→ Instructions to follow
Everything from the line containing "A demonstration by" through the line containing "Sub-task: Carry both" should be repeated exactly, and nothing else from the data.

→ Material provided
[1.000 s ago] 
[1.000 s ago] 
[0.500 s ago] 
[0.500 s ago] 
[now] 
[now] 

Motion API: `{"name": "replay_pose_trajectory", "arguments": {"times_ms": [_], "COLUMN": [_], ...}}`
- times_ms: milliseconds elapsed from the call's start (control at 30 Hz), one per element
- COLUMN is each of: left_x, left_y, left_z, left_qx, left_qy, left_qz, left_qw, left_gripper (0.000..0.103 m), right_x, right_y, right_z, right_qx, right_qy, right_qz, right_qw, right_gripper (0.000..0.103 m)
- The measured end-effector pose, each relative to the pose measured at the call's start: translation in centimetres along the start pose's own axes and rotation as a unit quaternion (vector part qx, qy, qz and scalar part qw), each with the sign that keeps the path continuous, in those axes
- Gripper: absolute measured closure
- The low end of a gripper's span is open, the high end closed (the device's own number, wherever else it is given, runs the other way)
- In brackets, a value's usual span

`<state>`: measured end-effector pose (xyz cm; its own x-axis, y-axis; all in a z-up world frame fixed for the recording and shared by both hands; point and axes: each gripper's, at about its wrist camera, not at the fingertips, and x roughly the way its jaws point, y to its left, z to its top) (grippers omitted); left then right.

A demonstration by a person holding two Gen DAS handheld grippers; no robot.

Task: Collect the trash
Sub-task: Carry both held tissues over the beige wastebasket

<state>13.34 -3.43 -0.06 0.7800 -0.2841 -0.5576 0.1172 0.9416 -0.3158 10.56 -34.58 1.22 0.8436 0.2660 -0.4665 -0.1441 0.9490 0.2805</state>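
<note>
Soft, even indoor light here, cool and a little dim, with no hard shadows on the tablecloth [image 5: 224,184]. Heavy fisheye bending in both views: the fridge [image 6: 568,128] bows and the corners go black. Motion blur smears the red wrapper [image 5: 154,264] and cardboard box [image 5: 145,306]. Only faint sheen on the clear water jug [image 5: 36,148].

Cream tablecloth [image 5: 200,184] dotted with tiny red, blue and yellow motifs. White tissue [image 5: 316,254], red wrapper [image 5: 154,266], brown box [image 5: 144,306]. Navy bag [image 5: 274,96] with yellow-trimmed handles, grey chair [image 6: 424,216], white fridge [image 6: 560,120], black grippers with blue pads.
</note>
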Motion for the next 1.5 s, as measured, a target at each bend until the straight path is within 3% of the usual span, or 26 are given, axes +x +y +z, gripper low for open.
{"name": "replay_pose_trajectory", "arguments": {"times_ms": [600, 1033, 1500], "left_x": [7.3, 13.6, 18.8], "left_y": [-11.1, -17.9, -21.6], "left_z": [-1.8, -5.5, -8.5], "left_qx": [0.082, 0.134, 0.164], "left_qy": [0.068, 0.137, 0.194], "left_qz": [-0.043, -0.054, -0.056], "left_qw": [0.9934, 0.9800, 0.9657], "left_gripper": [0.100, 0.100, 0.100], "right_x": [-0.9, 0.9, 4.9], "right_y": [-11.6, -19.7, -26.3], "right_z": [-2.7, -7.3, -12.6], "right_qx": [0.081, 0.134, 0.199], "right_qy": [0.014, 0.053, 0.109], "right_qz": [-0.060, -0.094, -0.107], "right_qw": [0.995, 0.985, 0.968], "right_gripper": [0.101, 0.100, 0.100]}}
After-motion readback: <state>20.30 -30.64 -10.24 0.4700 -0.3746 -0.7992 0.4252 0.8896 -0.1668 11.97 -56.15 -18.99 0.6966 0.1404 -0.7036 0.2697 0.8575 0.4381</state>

→ Your response
A demonstration by a person holding two Gen DAS handheld grippers; no robot.

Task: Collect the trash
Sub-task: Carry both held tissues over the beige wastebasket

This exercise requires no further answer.